INFORMATION SUPPLIED START

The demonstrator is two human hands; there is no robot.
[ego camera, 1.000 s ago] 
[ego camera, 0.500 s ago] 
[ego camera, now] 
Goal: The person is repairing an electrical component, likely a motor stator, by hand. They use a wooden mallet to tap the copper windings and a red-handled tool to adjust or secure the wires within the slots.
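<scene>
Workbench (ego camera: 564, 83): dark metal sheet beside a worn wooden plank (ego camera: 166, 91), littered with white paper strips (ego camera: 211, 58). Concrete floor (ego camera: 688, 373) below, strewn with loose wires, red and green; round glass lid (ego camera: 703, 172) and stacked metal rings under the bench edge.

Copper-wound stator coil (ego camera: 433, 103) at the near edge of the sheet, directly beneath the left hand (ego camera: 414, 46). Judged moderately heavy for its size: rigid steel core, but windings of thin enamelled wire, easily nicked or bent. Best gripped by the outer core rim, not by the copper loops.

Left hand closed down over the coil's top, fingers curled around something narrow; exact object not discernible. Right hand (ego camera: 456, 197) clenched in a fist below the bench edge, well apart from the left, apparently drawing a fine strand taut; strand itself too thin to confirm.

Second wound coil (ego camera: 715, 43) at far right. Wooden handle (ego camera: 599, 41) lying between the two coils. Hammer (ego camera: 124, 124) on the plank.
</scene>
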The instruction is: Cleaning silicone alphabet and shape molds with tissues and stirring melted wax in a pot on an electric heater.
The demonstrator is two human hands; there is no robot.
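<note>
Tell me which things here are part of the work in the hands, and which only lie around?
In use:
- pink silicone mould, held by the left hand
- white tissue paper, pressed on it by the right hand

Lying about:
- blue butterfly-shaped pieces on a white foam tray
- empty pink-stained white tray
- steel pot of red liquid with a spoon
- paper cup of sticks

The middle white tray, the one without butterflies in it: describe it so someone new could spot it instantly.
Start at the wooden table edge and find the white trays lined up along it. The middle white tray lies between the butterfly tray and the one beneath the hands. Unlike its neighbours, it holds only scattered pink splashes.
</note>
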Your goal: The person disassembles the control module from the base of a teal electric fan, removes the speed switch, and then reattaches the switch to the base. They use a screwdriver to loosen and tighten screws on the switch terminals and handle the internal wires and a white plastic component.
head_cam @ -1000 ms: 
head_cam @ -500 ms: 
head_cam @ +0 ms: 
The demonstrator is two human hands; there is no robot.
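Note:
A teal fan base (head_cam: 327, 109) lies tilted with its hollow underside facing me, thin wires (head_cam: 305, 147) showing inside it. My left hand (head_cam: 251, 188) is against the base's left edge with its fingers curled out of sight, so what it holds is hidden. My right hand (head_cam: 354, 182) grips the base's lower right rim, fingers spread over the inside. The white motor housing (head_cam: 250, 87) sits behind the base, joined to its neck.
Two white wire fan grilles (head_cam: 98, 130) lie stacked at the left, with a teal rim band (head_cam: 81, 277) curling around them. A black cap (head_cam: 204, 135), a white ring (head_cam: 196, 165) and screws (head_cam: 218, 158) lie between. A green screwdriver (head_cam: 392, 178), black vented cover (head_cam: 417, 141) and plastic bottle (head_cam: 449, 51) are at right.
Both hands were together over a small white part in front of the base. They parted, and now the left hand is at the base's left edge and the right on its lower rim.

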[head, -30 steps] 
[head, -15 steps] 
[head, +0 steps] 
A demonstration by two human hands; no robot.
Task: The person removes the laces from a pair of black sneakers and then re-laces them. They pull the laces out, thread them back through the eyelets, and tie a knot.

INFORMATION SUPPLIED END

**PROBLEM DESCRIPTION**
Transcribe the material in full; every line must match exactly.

**RESULT BELOW**
The demonstrator is two human hands; there is no robot.
[ego camera, 1.000 s ago] 
[ego camera, 0.500 s ago] 
[ego camera, now] 
Goal: The person is repairing an electrical component, likely a motor stator, by hand. They use a wooden mallet to tap the copper windings and a red-handled tool to adjust or secure the wires within the slots.
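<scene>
Workbench (ego camera: 564, 83): dark metal sheet beside a worn wooden plank (ego camera: 166, 91), littered with white paper strips (ego camera: 211, 58). Concrete floor (ego camera: 688, 373) below, strewn with loose wires, red and green; round glass lid (ego camera: 703, 172) and stacked metal rings under the bench edge.

Copper-wound stator coil (ego camera: 433, 103) at the near edge of the sheet, directly beneath the left hand (ego camera: 414, 46). Judged moderately heavy for its size: rigid steel core, but windings of thin enamelled wire, easily nicked or bent. Best gripped by the outer core rim, not by the copper loops.

Left hand closed down over the coil's top, fingers curled around something narrow; exact object not discernible. Right hand (ego camera: 456, 197) clenched in a fist below the bench edge, well apart from the left, apparently drawing a fine strand taut; strand itself too thin to confirm.

Second wound coil (ego camera: 715, 43) at far right. Wooden handle (ego camera: 599, 41) lying between the two coils. Hammer (ego camera: 124, 124) on the plank.
</scene>
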The instruction is: Cleaning silicone alphabet and shape molds with tissues and stirring melted wax in a pot on an electric heater.
The demonstrator is two human hands; there is no robot.
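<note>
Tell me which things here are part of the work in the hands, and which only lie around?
In use:
- pink silicone mould, held by the left hand
- white tissue paper, pressed on it by the right hand

Lying about:
- blue butterfly-shaped pieces on a white foam tray
- empty pink-stained white tray
- steel pot of red liquid with a spoon
- paper cup of sticks

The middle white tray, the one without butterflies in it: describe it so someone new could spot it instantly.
Start at the wooden table edge and find the white trays lined up along it. The middle white tray lies between the butterfly tray and the one beneath the hands. Unlike its neighbours, it holds only scattered pink splashes.
</note>
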Your goal: The person disassembles the control module from the base of a teal electric fan, removes the speed switch, and then reattaches the switch to the base. They use a screwdriver to loosen and tighten screws on the switch terminals and handle the internal wires and a white plastic component.
head_cam @ -1000 ms: 
head_cam @ -500 ms: 
head_cam @ +0 ms: 
The demonstrator is two human hands; there is no robot.
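Note:
A teal fan base (head_cam: 327, 109) lies tilted with its hollow underside facing me, thin wires (head_cam: 305, 147) showing inside it. My left hand (head_cam: 251, 188) is against the base's left edge with its fingers curled out of sight, so what it holds is hidden. My right hand (head_cam: 354, 182) grips the base's lower right rim, fingers spread over the inside. The white motor housing (head_cam: 250, 87) sits behind the base, joined to its neck.
Two white wire fan grilles (head_cam: 98, 130) lie stacked at the left, with a teal rim band (head_cam: 81, 277) curling around them. A black cap (head_cam: 204, 135), a white ring (head_cam: 196, 165) and screws (head_cam: 218, 158) lie between. A green screwdriver (head_cam: 392, 178), black vented cover (head_cam: 417, 141) and plastic bottle (head_cam: 449, 51) are at right.
Both hands were together over a small white part in front of the base. They parted, and now the left hand is at the base's left edge and the right on its lower rim.
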
[head, -30 steps] 
[head, -15 steps] 
[head, +0 steps] 
A demonstration by two human hands; no robot.
Task: The person removes the laces from a pair of black sneakers and then re-laces them. They pull the laces out, thread them back through the eyelets, and tie a knot.

That completes the response.